[PATCH 13/14] vrange: Allocate vroot dynamically

From: John Stultz
Date: Wed Oct 02 2013 - 20:52:51 EST


From: Minchan Kim <minchan@xxxxxxxxxx>

This patch allocates vroot dynamically when vrange syscall is called
so if anybody doesn't call vrange syscall, we don't waste memory space
occupied by vroot.

The vroot is allocated by SLAB_DESTROY_BY_RCU, thus because we can't
guarantee vroot's validity when we are about to access vroot of
a different process, the rules are as follows:

1. rcu_read_lock
2. checkt vroot == NULL
3. increment vroot's refcount
4. rcu_read_unlock
5. vrange_lock(vroot)
6. get vrange from tree
7. vrange->owenr == vroot check again because vroot can be allocated
for another one in same RCU period.

If we're accessing the vroot from our own context, we can skip
the rcu & extra checking, since we know the vroot won't disappear
from under us while we're running.

Cc: Andrew Morton <akpm@xxxxxxxxxxxxxxxxxxxx>
Cc: Android Kernel Team <kernel-team@xxxxxxxxxxx>
Cc: Robert Love <rlove@xxxxxxxxxx>
Cc: Mel Gorman <mel@xxxxxxxxx>
Cc: Hugh Dickins <hughd@xxxxxxxxxx>
Cc: Dave Hansen <dave.hansen@xxxxxxxxx>
Cc: Rik van Riel <riel@xxxxxxxxxx>
Cc: Dmitry Adamushko <dmitry.adamushko@xxxxxxxxx>
Cc: Dave Chinner <david@xxxxxxxxxxxxx>
Cc: Neil Brown <neilb@xxxxxxx>
Cc: Andrea Righi <andrea@xxxxxxxxxxxxxxx>
Cc: Andrea Arcangeli <aarcange@xxxxxxxxxx>
Cc: Aneesh Kumar K.V <aneesh.kumar@xxxxxxxxxxxxxxxxxx>
Cc: Mike Hommey <mh@xxxxxxxxxxxx>
Cc: Taras Glek <tglek@xxxxxxxxxxx>
Cc: Dhaval Giani <dhaval.giani@xxxxxxxxx>
Cc: Jan Kara <jack@xxxxxxx>
Cc: KOSAKI Motohiro <kosaki.motohiro@xxxxxxxxx>
Cc: Michel Lespinasse <walken@xxxxxxxxxx>
Cc: Rob Clark <robdclark@xxxxxxxxx>
Cc: Minchan Kim <minchan@xxxxxxxxxx>
Cc: linux-mm@xxxxxxxxx <linux-mm@xxxxxxxxx>
Signed-off-by: Minchan Kim <minchan@xxxxxxxxxx>
[jstultz: Commit rewording, renamed functions, added helper functions]
Signed-off-by: John Stultz <john.stultz@xxxxxxxxxx>
---
fs/inode.c | 4 +-
include/linux/fs.h | 2 +-
include/linux/mm_types.h | 2 +-
include/linux/vrange_types.h | 1 +
kernel/fork.c | 5 +-
mm/mmap.c | 2 +-
mm/vrange.c | 257 +++++++++++++++++++++++++++++++++++++++++--
7 files changed, 255 insertions(+), 18 deletions(-)
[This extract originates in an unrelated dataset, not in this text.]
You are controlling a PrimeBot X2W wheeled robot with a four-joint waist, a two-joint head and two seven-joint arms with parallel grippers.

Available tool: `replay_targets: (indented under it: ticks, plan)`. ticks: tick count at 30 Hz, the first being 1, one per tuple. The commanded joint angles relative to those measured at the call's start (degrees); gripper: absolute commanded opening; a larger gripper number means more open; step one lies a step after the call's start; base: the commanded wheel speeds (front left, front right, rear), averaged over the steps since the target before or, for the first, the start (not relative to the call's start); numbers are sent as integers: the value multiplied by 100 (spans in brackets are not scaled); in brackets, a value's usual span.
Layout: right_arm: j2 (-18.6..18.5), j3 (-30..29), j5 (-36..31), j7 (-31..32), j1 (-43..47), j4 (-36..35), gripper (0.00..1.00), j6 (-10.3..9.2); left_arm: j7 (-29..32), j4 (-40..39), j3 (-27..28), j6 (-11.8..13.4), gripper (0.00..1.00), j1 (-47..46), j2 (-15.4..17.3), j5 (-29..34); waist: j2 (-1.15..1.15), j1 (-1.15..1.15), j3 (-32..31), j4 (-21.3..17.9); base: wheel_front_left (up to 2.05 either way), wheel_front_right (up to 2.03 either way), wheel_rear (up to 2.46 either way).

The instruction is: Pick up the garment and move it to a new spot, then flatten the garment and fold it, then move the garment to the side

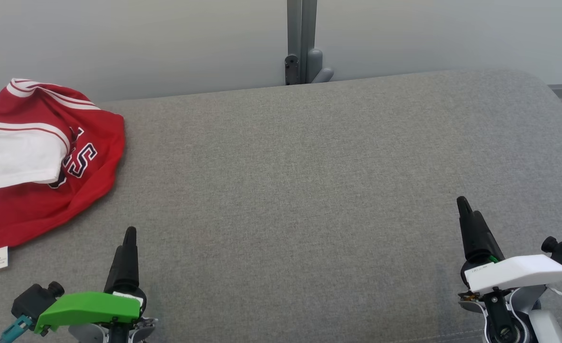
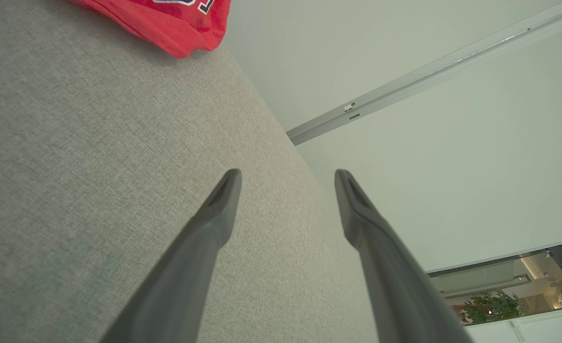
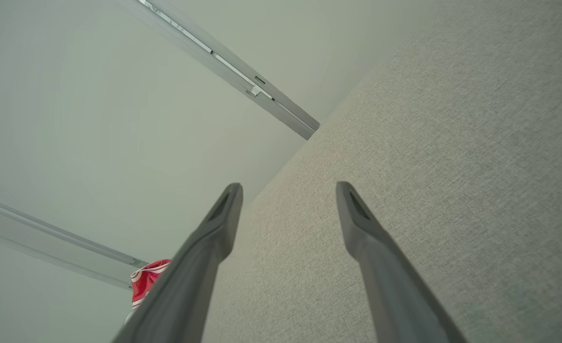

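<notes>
Garment (image 1: 47,200) at left edge of table (image 1: 309,190)

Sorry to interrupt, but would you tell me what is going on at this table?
Nothing is being handled yet. A crumpled red and white jersey lies at the far left of the grey padded table, untouched. The robot's left gripper and right gripper both hover open and empty over the table's near side, apart from the jersey, so the pick-up has not started.

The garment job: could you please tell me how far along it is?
Nothing looks done: the red garment lies bunched on the table, far left. Nothing in hand: left gripper and right gripper are open, empty. Picking up, flattening, folding, moving aside remain.
</notes>
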Motion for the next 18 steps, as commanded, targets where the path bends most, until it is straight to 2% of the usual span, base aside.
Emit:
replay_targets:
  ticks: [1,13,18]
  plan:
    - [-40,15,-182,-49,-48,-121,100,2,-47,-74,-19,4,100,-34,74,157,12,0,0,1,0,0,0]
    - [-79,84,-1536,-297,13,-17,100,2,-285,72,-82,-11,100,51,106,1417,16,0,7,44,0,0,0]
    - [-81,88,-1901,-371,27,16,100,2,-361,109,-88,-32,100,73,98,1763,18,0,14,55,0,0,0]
diff --git a/fs/inode.c b/fs/inode.c
index 5364f91..f5b8990 100644
--- a/fs/inode.c
+++ b/fs/inode.c
@@ -353,7 +353,6 @@ void address_space_init_once(struct address_space *mapping)
spin_lock_init(&mapping->private_lock);
mapping->i_mmap = RB_ROOT;
INIT_LIST_HEAD(&mapping->i_mmap_nonlinear);
- vrange_root_init(&mapping->vroot, VRANGE_FILE, mapping);
}
EXPORT_SYMBOL(address_space_init_once);

@@ -1421,7 +1420,8 @@ static void iput_final(struct inode *inode)
inode_lru_list_del(inode);
spin_unlock(&inode->i_lock);

- vrange_root_cleanup(&inode->i_mapping->vroot);
+ vrange_root_cleanup(inode->i_mapping->vroot);
+ inode->i_mapping->vroot = NULL;

evict(inode);
}
diff --git a/include/linux/fs.h b/include/linux/fs.h
index 6ec2953..32ef488 100644
--- a/include/linux/fs.h
+++ b/include/linux/fs.h
@@ -415,7 +415,7 @@ struct address_space {
struct list_head i_mmap_nonlinear;/*list VM_NONLINEAR mappings */
struct mutex i_mmap_mutex; /* protect tree, count, list */
#ifdef CONFIG_MMU
- struct vrange_root vroot;
+ struct vrange_root *vroot;
#endif
/* Protected by tree_lock together with the radix tree */
unsigned long nrpages; /* number of total pages */
diff --git a/include/linux/mm_types.h b/include/linux/mm_types.h
index 5d8cdc3..ad7e2fc 100644
--- a/include/linux/mm_types.h
+++ b/include/linux/mm_types.h
@@ -351,7 +351,7 @@ struct mm_struct {


#ifdef CONFIG_MMU
- struct vrange_root vroot;
+ struct vrange_root *vroot;
#endif
unsigned long hiwater_rss; /* High-watermark of RSS usage */
unsigned long hiwater_vm; /* High-water virtual memory usage */
diff --git a/include/linux/vrange_types.h b/include/linux/vrange_types.h
index d7d451c..c4ef8b6 100644
--- a/include/linux/vrange_types.h
+++ b/include/linux/vrange_types.h
@@ -14,6 +14,7 @@ struct vrange_root {
struct mutex v_lock; /* Protect v_rb */
enum vrange_type type; /* range root type */
void *object; /* pointer to mm_struct or mapping */
+ atomic_t refcount;
};

struct vrange {
diff --git a/kernel/fork.c b/kernel/fork.c
index ceb38bf..16d58ca 100644
--- a/kernel/fork.c
+++ b/kernel/fork.c
@@ -545,9 +545,9 @@ static struct mm_struct *mm_init(struct mm_struct *mm, struct task_struct *p)
(current->mm->flags & MMF_INIT_MASK) : default_dump_filter;
mm->core_state = NULL;
mm->nr_ptes = 0;
+ mm->vroot = NULL;
memset(&mm->rss_stat, 0, sizeof(mm->rss_stat));
spin_lock_init(&mm->page_table_lock);
- vrange_root_init(&mm->vroot, VRANGE_MM, mm);
mm_init_aio(mm);
mm_init_owner(mm, p);

@@ -619,7 +619,8 @@ void mmput(struct mm_struct *mm)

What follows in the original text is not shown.